TASK OBJECTIVE: Pull out each line of the data that includes the word "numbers".

DATA EXCERPT:
--- START ---

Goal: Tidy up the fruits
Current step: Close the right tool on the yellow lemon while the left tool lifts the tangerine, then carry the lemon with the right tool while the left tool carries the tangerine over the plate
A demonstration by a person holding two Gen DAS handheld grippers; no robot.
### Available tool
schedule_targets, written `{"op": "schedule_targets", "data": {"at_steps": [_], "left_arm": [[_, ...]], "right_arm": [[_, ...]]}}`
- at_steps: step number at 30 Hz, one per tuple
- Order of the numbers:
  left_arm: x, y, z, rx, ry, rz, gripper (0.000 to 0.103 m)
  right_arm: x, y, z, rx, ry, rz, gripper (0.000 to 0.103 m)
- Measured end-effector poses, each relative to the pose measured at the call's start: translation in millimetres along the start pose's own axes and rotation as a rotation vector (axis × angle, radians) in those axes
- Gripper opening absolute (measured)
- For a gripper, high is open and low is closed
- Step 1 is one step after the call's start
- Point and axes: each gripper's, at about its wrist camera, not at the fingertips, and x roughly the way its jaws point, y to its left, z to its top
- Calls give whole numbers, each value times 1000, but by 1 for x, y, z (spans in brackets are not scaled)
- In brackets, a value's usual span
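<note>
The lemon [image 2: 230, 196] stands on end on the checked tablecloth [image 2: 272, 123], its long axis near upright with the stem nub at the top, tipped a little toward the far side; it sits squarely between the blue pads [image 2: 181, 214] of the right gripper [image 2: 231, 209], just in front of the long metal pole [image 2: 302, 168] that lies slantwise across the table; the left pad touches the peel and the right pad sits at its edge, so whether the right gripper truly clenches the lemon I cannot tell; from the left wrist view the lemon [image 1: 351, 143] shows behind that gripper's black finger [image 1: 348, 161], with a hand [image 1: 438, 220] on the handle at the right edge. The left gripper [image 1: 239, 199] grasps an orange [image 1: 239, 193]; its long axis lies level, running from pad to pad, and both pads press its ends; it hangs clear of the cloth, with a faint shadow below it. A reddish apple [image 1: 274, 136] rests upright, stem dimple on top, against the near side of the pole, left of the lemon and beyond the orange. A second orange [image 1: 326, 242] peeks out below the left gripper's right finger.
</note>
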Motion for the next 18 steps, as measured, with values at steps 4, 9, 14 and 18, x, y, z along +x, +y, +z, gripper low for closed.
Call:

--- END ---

OUTPUT:
- Order of the numbers:
- Calls give whole numbers, each value times 1000, but by 1 for x, y, z (spans in brackets are not scaled)

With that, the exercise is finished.